Exercise description
The answer must be an exact copy of the lines from the one with "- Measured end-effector" to the last line of the entries below, both included, and must contain no pictures.
====================
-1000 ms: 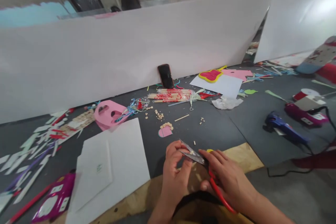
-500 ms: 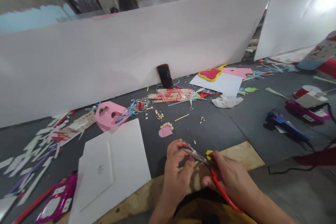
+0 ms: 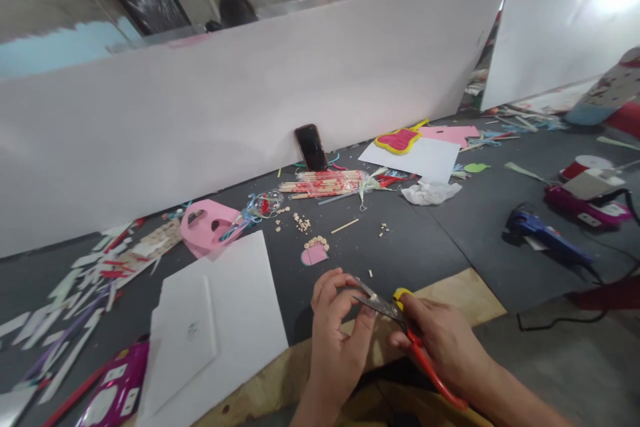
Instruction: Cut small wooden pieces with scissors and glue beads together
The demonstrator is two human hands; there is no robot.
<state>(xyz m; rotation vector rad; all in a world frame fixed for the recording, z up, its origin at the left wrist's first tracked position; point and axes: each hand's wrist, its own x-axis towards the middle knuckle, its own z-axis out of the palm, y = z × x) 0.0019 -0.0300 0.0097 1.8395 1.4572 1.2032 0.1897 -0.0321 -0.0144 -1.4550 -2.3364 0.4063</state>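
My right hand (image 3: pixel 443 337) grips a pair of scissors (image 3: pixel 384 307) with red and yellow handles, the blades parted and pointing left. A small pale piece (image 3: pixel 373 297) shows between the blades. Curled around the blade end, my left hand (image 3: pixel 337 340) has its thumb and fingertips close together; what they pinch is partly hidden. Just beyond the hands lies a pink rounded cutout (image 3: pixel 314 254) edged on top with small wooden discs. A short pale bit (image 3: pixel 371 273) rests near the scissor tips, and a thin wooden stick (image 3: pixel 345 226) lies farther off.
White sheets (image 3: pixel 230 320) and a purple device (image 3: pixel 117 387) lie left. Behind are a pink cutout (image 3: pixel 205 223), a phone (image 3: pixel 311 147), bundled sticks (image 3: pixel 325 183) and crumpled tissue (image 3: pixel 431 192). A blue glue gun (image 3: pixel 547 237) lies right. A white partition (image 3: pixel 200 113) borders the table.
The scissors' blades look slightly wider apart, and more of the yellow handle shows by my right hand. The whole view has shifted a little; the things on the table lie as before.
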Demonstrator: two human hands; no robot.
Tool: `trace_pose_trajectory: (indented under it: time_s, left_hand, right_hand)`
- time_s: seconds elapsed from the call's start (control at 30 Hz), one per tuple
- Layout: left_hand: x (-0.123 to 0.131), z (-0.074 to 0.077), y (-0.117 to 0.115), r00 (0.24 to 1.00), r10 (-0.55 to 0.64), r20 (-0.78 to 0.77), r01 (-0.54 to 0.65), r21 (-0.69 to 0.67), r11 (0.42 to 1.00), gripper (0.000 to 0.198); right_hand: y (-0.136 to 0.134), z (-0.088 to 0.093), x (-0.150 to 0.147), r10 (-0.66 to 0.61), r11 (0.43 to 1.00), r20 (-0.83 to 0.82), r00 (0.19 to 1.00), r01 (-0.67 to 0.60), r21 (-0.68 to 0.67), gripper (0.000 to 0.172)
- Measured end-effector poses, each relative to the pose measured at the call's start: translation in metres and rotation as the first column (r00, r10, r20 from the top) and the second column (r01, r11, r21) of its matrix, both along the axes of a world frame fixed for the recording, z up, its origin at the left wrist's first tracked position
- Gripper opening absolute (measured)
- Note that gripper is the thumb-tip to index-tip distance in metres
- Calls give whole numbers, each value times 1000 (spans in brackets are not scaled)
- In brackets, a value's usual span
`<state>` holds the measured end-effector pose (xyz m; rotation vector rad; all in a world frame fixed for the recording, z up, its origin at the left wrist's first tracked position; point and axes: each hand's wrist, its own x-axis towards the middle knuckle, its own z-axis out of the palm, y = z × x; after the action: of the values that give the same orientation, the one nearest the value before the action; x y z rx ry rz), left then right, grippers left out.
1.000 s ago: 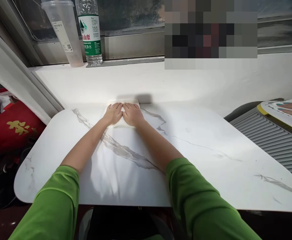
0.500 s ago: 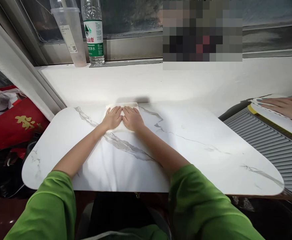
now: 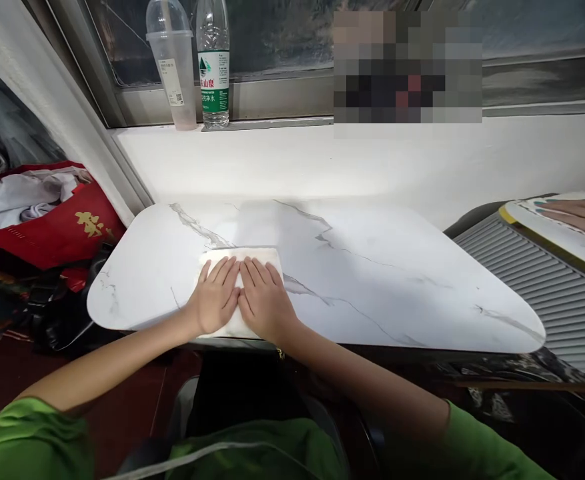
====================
Solution below
- Measured end-effector poses, each relative to the pose measured at the call's start: translation in metres and rotation as the first column (r00, r10, r20 from the top) and the second column (r01, r11, r21) of its matrix, both along the axes of a world frame fixed for the recording, z up, its origin at the left wrist's first tracked position
- Gripper opening absolute (measured)
- Note that gripper is the thumb-tip to index-tip distance in metres
- Calls give whole numbers, each value times 1000 (spans in brackets are not scaled)
- In brackets, a value's usual span
`<state>` holds the measured end-effector pose (xyz m; rotation vector rad; all in a world frame fixed for the recording, z up, its origin at the left wrist's first tracked position; point and axes: each hand's wrist, its own x-axis towards the middle knuckle, its own z-axis out of the palm, y = z × x; after the action: of the values that give the same orientation, the one nearest the value before the action; x y z rx ry rz), left then right, grippers left out.
1.000 s ago: 
0.500 s ago: 
now: 

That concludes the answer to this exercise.